Let us look at a couple of examples:

  1. If a firewall sends us a High level alert, even if it coincides with one of our alerts of a different level, it is now categorized as High.
  2. If the source of the data has blocked the event, Cypeer automatically lowers the risk level by one level on a scale from low to critical (low, medium, high, critical), on the contrary, it keeps it as it is.

 

Dynamic Severity: a new Machine Learning module in service

For the same alarm, after this initial recognition phase of Dynamic Severity, a proactive Machine Learning (ML) module is activated, which is able to decide whether to lower or increase the risk level.

Let us look at a couple of examples:

Example 1: failed attempts

If a BruteForce is observed, but the incidence of the number of failed attempts is not very high (50 attempts for example), the ML lowers the risk level. On the contrary, it raises it.
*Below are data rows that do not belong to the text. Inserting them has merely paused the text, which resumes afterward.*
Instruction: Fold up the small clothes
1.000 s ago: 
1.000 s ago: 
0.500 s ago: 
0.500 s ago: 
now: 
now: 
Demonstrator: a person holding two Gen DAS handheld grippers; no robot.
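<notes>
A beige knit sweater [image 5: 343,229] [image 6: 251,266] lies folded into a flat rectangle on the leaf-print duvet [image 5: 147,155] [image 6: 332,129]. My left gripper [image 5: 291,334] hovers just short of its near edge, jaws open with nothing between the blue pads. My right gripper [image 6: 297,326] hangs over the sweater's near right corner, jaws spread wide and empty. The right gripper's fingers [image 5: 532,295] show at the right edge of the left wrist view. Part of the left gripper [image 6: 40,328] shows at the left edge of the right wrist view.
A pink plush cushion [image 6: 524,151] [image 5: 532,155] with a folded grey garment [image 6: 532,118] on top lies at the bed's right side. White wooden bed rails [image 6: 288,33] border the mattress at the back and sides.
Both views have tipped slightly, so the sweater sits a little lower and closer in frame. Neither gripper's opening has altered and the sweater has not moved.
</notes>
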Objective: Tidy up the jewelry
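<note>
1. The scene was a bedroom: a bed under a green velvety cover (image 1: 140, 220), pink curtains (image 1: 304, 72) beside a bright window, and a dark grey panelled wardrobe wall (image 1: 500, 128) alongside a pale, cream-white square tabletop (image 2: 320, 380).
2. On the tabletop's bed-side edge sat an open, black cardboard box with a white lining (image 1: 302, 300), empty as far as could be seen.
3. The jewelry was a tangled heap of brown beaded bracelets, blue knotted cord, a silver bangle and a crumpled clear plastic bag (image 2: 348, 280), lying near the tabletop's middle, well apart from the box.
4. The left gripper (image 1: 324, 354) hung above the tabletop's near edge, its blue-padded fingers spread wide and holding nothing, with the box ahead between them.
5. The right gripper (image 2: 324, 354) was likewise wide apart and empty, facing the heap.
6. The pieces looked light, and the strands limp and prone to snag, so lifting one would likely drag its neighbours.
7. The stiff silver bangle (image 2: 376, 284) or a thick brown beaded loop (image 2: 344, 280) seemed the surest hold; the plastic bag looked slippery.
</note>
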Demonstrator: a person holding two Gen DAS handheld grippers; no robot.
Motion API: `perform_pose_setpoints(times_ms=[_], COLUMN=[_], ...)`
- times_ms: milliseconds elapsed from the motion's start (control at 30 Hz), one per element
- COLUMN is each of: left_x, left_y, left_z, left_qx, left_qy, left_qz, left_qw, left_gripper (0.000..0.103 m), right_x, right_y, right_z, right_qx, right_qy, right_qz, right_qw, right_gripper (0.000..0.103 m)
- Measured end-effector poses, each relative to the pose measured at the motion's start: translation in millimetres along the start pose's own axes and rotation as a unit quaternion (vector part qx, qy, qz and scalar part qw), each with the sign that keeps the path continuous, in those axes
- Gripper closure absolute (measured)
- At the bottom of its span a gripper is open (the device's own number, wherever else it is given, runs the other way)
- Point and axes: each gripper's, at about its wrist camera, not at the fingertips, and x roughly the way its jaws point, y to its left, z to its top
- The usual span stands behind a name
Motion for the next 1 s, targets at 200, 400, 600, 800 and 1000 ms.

If, however, by analyzing an alarm entity – such as a user – it is confirmed that the user is an administrator user, the ML raises the risk level.

Analyses on administrator users are carried out not only with the name of the user (Administrator, Admin, etc.) but also – and above all – by correlating the user’s permission level by retrieving it directly from the Active Directory.

Example 2: access-from-different-location

In the case of two simultaneous accesses from two different locations, the ML assesses whether or not travel is impossible.

It places a low level of risk if travel is impossible but only a few hours, i.e. if the flight distance of the two nearest airports is greater than the access times from the two countries.

Whereas the risk increases as the impossibility of travel increases.

 

High magnification for effective targeting

In conclusion, the released update allows Cypeer to further refine its detection capabilities by reinforcing what is the differentiating peculiarity of MDR systems, i.e. the ability to assess from the millions of events and information retrieved for a business reality, what are the real threats is that need to be promptly handled.

All this, using an adaptive artificial intelligence system specifically set up for security analysis, designed to replace (to a large extent) the tasks that a human specialist would have to perform.